DATASET EXCERPT:
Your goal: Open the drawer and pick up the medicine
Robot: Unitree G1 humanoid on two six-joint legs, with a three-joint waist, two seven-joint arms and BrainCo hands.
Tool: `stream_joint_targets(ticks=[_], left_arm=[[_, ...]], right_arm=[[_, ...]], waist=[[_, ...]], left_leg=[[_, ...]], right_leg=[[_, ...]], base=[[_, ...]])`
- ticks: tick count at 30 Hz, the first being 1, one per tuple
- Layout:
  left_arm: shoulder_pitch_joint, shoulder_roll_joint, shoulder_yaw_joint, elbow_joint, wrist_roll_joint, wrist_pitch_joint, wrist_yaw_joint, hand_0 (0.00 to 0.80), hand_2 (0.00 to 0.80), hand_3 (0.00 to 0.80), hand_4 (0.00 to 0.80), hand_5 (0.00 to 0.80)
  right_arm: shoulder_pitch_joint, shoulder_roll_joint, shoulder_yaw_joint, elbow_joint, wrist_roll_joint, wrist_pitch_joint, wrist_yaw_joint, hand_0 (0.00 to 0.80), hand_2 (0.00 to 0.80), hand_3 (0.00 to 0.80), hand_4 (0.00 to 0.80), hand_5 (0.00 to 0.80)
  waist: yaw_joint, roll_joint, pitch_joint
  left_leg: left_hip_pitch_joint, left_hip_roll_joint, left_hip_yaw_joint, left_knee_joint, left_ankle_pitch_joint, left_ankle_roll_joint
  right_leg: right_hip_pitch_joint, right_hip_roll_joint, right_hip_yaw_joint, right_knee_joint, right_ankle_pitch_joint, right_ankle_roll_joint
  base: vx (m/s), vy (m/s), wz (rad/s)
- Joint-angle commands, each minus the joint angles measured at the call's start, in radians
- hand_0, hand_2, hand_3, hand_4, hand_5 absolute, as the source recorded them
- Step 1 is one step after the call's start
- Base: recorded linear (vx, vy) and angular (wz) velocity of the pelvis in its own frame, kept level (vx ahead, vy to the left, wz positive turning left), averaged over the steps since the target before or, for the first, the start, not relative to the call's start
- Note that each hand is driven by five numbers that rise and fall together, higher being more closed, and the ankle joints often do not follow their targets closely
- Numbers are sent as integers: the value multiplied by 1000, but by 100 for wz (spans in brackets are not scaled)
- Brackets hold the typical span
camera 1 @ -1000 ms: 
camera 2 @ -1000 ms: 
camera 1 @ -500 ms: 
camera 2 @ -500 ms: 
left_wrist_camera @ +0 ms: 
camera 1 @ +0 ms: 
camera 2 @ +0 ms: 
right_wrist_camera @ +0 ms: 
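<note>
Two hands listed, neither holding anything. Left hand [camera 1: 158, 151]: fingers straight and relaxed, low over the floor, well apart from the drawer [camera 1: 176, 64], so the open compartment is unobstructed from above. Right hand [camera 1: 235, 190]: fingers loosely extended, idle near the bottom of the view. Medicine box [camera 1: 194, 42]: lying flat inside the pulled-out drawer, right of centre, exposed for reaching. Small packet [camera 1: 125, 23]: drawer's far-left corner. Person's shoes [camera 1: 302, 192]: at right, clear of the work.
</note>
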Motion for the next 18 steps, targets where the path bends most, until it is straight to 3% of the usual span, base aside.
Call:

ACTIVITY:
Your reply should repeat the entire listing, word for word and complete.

OUTPUT FOR THIS EXERCISE:
Your goal: Open the drawer and pick up the medicine
Robot: Unitree G1 humanoid on two six-joint legs, with a three-joint waist, two seven-joint arms and BrainCo hands.
Tool: `stream_joint_targets(ticks=[_], left_arm=[[_, ...]], right_arm=[[_, ...]], waist=[[_, ...]], left_leg=[[_, ...]], right_leg=[[_, ...]], base=[[_, ...]])`
- ticks: tick count at 30 Hz, the first being 1, one per tuple
- Layout:
  left_arm: shoulder_pitch_joint, shoulder_roll_joint, shoulder_yaw_joint, elbow_joint, wrist_roll_joint, wrist_pitch_joint, wrist_yaw_joint, hand_0 (0.00 to 0.80), hand_2 (0.00 to 0.80), hand_3 (0.00 to 0.80), hand_4 (0.00 to 0.80), hand_5 (0.00 to 0.80)
  right_arm: shoulder_pitch_joint, shoulder_roll_joint, shoulder_yaw_joint, elbow_joint, wrist_roll_joint, wrist_pitch_joint, wrist_yaw_joint, hand_0 (0.00 to 0.80), hand_2 (0.00 to 0.80), hand_3 (0.00 to 0.80), hand_4 (0.00 to 0.80), hand_5 (0.00 to 0.80)
  waist: yaw_joint, roll_joint, pitch_joint
  left_leg: left_hip_pitch_joint, left_hip_roll_joint, left_hip_yaw_joint, left_knee_joint, left_ankle_pitch_joint, left_ankle_roll_joint
  right_leg: right_hip_pitch_joint, right_hip_roll_joint, right_hip_yaw_joint, right_knee_joint, right_ankle_pitch_joint, right_ankle_roll_joint
  base: vx (m/s), vy (m/s), wz (rad/s)
- Joint-angle commands, each minus the joint angles measured at the call's start, in radians
- hand_0, hand_2, hand_3, hand_4, hand_5 absolute, as the source recorded them
- Step 1 is one step after the call's start
- Base: recorded linear (vx, vy) and angular (wz) velocity of the pelvis in its own frame, kept level (vx ahead, vy to the left, wz positive turning left), averaged over the steps since the target before or, for the first, the start, not relative to the call's start
- Note that each hand is driven by five numbers that rise and fall together, higher being more closed, and the ankle joints often do not follow their targets closely
- Numbers are sent as integers: the value multiplied by 1000, but by 100 for wz (spans in brackets are not scaled)
- Brackets hold the typical span
camera 1 @ -1000 ms: 
camera 2 @ -1000 ms: 
camera 1 @ -500 ms: 
camera 2 @ -500 ms: 
left_wrist_camera @ +0 ms: 
camera 1 @ +0 ms: 
camera 2 @ +0 ms: 
right_wrist_camera @ +0 ms: 
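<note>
Two hands listed, neither holding anything. Left hand [camera 1: 158, 151]: fingers straight and relaxed, low over the floor, well apart from the drawer [camera 1: 176, 64], so the open compartment is unobstructed from above. Right hand [camera 1: 235, 190]: fingers loosely extended, idle near the bottom of the view. Medicine box [camera 1: 194, 42]: lying flat inside the pulled-out drawer, right of centre, exposed for reaching. Small packet [camera 1: 125, 23]: drawer's far-left corner. Person's shoes [camera 1: 302, 192]: at right, clear of the work.
</note>
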Motion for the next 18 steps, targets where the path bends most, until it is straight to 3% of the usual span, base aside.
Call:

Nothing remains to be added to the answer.